Image: Flooded building in Illinois
Kemp Smith  /  La Salle News Tribune via AP
This power company building in Peru, Ill., was flooded Tuesday as the Illinois River burst its banks due to remnants from Ike.
updated 9/17/2008 12:04:51 PM ET 2008-09-17T16:04:51

Facing a third straight day without power, residents across the Midwest snapped up batteries, generators and coolers as they waited for crews to restore electricity knocked out by the remnants of Hurricane Ike.

In other parts of the Midwest, residents warily eyed rising rivers while other waterlogged communities began cleaning up the wet, stinky mess left behind by floodwaters. Flood warnings remained in effect Wednesday across the region.

As much as 10 inches of rain fell in Indiana, Illinois and Missouri after Ike hit Texas over the weekend. Hurricane-force wind blew in Ohio and Kentucky and a tornado in Arkansas damaged several buildings.

About 900,000 homes and businesses in Ohio alone remained without electricity Wednesday, and long lines at supermarkets, hardware stores and gas stations were common.

Home Depot stores were short on generators, tarps, gas cans and other emergency supplies because some stock had been sent south to help with hurricane relief in Texas and Louisiana, said Jen King, a spokeswoman for Home Depot Inc.

"I'm pretty well getting empty," said Fred Beckert, who owns Beckert Chain Saw Supply in Zanesville, Ohio, and was having trouble keeping up with the demand for chain saws and generators. He was expecting more shipments later in the week but said the generators coming in already had buyers.

Lining up for ice
Elsewhere, truckloads of batteries, ice and coolers were selling as soon as they hit the shelves. Grocers and residents alike tried to preserve perishable food.

Lines of people waited for bagged ice at a Bigg's supermarket in Mason, Ohio, and Cincinnati-based Home City Ice Co. was operating 24 hours a day to help meet the heavy demand.

"We've brought in about 160 semi loads of ice from our facilities in neighboring states, and even our managers and computer and accounting people have been bagging and delivering ice," said Jay Stautberg, Home City Ice's chief financial officer.

Ohio Gov. Ted Strickland toured wind-damaged sections of Cincinnati, Dayton and Columbus on Tuesday, a day after declaring a state of emergency.

The governors of Illinois, Indiana, Kentucky and Pennsylvania have also declared states of emergency.
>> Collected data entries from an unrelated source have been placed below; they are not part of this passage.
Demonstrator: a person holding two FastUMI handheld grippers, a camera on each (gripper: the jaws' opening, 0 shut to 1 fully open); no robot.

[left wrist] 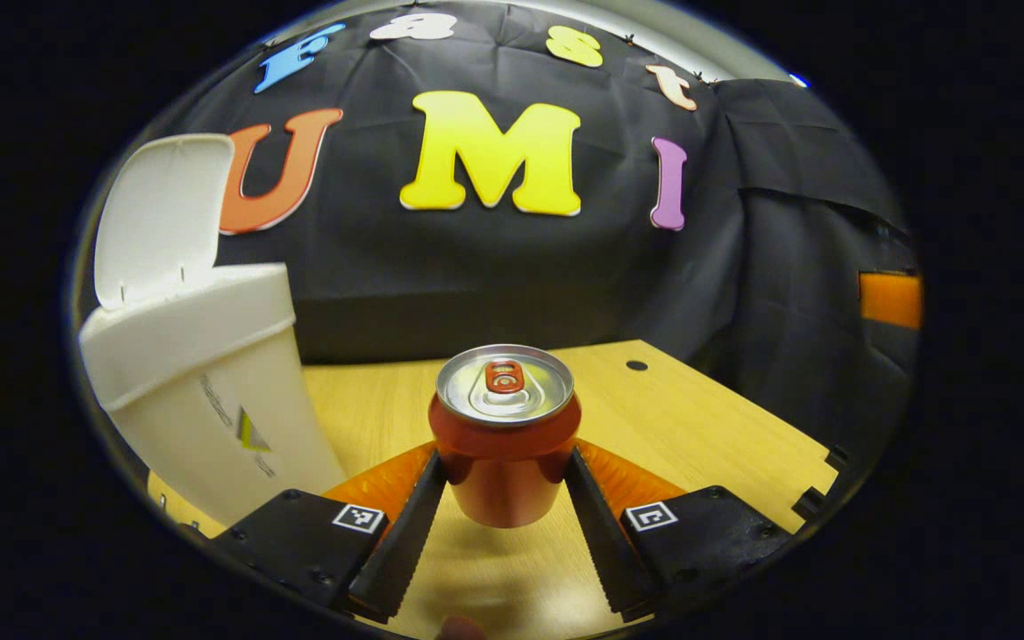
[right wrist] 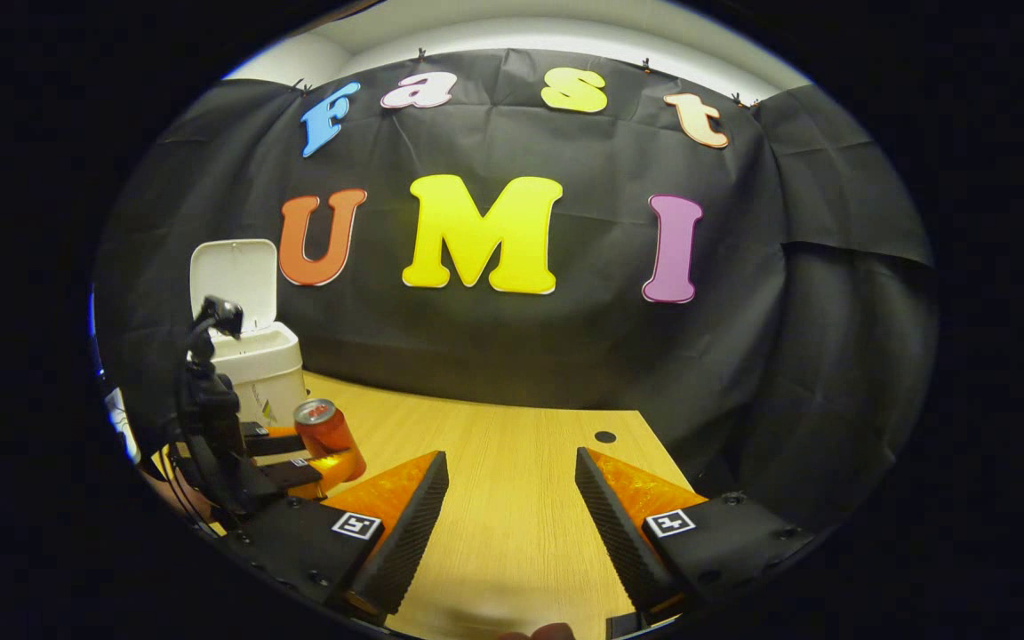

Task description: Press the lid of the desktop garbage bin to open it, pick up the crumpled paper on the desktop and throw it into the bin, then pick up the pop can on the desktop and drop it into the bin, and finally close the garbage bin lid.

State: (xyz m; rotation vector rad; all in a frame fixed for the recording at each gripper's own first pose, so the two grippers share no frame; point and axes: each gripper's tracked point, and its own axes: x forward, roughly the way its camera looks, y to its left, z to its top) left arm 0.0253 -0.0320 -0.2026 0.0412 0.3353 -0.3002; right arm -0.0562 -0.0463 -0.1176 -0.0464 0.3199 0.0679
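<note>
White plastic bin (left wrist: 201,382) sits at ten o'clock of your left tool (left wrist: 505,484), lid (left wrist: 161,218) swung up, mouth open. That tool pinches the pop can (left wrist: 505,436) upright, apparently lifted just clear of the wooden surface (left wrist: 681,427). Carry the can toward ten o'clock, long axis vertical, over the rim. Your right tool (right wrist: 512,498) hangs spread with nothing between its fingers, well away at three o'clock.

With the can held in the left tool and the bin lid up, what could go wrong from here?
1. The left tool grips the red metal pop can low on its body, so it might tip or slip during the carry.
2. The white plastic bin stands close beside it; a swing could knock the bin or its raised lid.
</note>
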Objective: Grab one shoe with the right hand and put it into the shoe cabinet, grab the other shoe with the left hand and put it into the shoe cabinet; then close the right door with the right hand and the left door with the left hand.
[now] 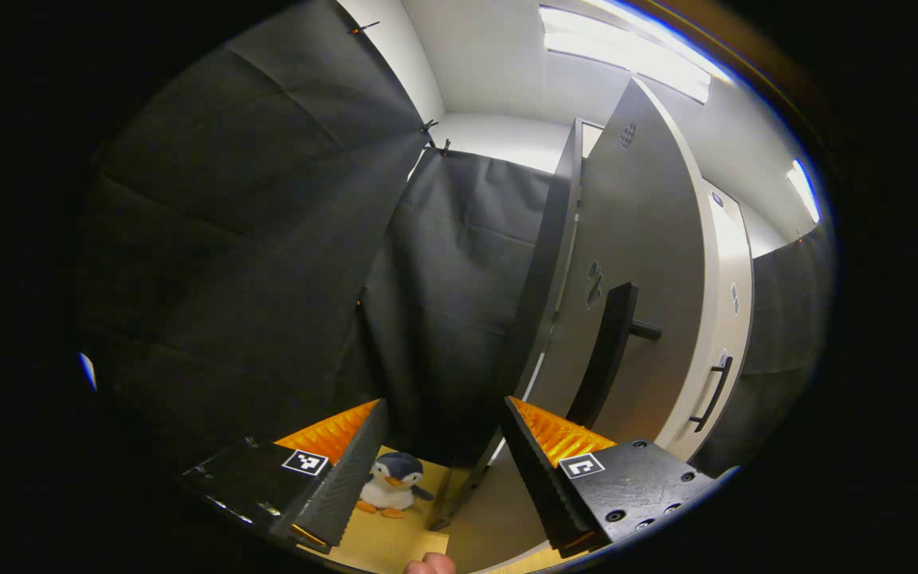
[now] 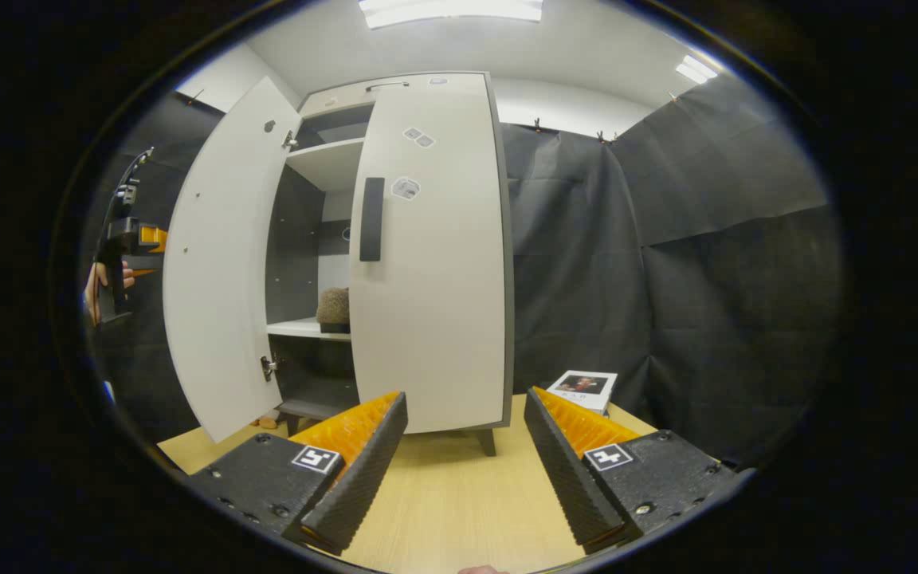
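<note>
A tall pale grey shoe cabinet (image 2: 427,255) with dark edges stands on a light wooden floor (image 2: 459,502) in a booth, its right door shut and its left door open.

In the right gripper view, the right door (image 2: 431,263) with its dark vertical handle (image 2: 371,219) sits flush, while the left door (image 2: 220,263) swings out toward the near left. Through the gap, a fuzzy brown shoe (image 2: 334,309) rests on a white middle shelf (image 2: 307,328). The right gripper (image 2: 463,470) hangs near the floor, jaws spread and empty. At far left, a hand holds the left gripper (image 2: 128,239) just outside the open door. A small book (image 2: 584,388) lies on the floor right of the cabinet. In the left gripper view, the left gripper (image 1: 443,478) faces the open door's edge, jaws apart, holding nothing; a small plush penguin (image 1: 391,485) sits on the floor between them, farther off.
</note>
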Demonstrator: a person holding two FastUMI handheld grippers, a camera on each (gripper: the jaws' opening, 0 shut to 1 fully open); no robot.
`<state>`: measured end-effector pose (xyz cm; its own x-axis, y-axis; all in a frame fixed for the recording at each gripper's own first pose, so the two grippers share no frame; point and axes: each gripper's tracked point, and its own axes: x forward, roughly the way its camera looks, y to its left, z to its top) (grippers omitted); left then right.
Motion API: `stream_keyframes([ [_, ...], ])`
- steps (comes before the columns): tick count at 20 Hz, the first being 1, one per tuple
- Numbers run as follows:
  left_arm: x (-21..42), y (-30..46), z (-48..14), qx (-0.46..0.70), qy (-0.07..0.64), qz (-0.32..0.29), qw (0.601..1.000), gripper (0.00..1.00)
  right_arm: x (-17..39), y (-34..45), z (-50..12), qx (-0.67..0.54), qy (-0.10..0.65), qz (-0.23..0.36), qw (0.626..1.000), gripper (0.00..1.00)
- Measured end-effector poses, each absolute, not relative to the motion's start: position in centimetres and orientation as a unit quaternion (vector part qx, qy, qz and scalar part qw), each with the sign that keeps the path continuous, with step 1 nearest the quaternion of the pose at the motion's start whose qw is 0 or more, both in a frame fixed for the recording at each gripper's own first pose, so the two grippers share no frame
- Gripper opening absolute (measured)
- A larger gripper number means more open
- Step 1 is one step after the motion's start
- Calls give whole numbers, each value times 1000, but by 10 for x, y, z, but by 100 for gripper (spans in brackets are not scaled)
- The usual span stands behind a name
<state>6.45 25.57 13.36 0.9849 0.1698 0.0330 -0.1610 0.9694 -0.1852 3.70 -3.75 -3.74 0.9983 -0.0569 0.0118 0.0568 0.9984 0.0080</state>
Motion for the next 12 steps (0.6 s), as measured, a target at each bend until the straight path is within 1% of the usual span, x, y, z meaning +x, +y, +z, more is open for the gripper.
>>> stream_keyframes([
  [2,64,225,131,-102,-17,55,993,89,38,-36,-34,5,-9,-27,1000,96],
  [3,66,207,129,-104,-14,42,994,100,38,-38,-33,3,-10,-27,1000,96],
  [4,69,190,127,-105,-13,27,994,89,38,-39,-32,1,-10,-29,1000,94],
  [5,74,175,125,-111,-10,14,994,89,37,-41,-32,-1,-10,-30,1000,94],
  [6,79,162,124,-118,-10,6,993,100,36,-44,-31,-3,-10,-33,999,94],
  [7,88,151,121,-127,-10,0,992,89,36,-49,-30,-5,-11,-37,999,94],
  [8,98,139,118,-138,-6,-9,990,90,34,-53,-30,-7,-11,-42,999,94],
  [9,108,126,114,-147,-4,-18,989,91,33,-59,-28,-7,-11,-47,999,97],
  [11,124,109,102,-152,3,-26,988,92,27,-67,-27,-6,-14,-59,998,97],
  [12,131,99,100,-151,6,-31,988,92,26,-74,-27,-6,-14,-66,998,94],
])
The storms brought Ike's death toll to at least 50 in 11 states from the Gulf Coast to the upper Ohio Valley, with new reports continuing to surface.

A 20-month-old boy apparently drowned in a stormwater-filled ditch near Auburn, Mich., about 100 miles north of Detroit. Firefighters tried to resuscitate the boy but he was pronounced dead at a hospital.

The deluge of rain left road crews in northern Indiana working for a third straight day to pump water from swamped lanes of interstates 80/94 and 65.

Other parts of the state were dealing with power outages caused by Ike's high winds. As of Tuesday, more than 100,000 Indiana homes and businesses remained without power, but phone service had been restored.

In Ohio, the state's utilities said they were trying to restore power in the shortest amount of time by prioritizing repairs for circuits that serve the largest numbers of people.

"It's just a matter of which way the wires go and how they were laid out," said Chris Eck, a spokesman for FirstEnergy Corp. in Ohio.

Across Kentucky, power outages still affected nearly 300,000 customers, the state said, down from as many as 600,000 customers at the peak — the state's biggest power outage on record. Louisville Gas & Electric predicted full power restoration in 10 to 14 days, with about 160,000 customers doing without power there early Wednesday.

Downed lines also knocked out power in western Pennsylvania, where about 64,000 customers remained in the dark early Wednesday. Utilities said they hoped to restore service to a majority of customers by Friday. Butler County, north of Pittsburgh, was under a state of emergency.

Across Illinois, officials said electricity had been restored to nearly all of the 49,000 left without power in the wake of the storm. Much of the Chicago area also was returning to normal Tuesday, as floodwaters began to recede. Ike had overwhelmed drainage and sewer systems in northern Illinois.

Elsewhere, some Illinois residents were waiting to return home. In Morris, about 100 people still couldn't reach homes in low-lying areas along the Illinois River, which hit a record when it topped 24 feet, or 8 feet above flood stage, Assistant Fire Chief Robert Wills said Tuesday.

In suburban Des Plaines, Ill., where more than 1,000 people were displaced by flooding, the Des Plaines River was expected to fall below flood stage Wednesday, the National Weather Service said.

"The recovery process is under way," said Will Soderberg, a city spokesman. "And that should take the rest of the week."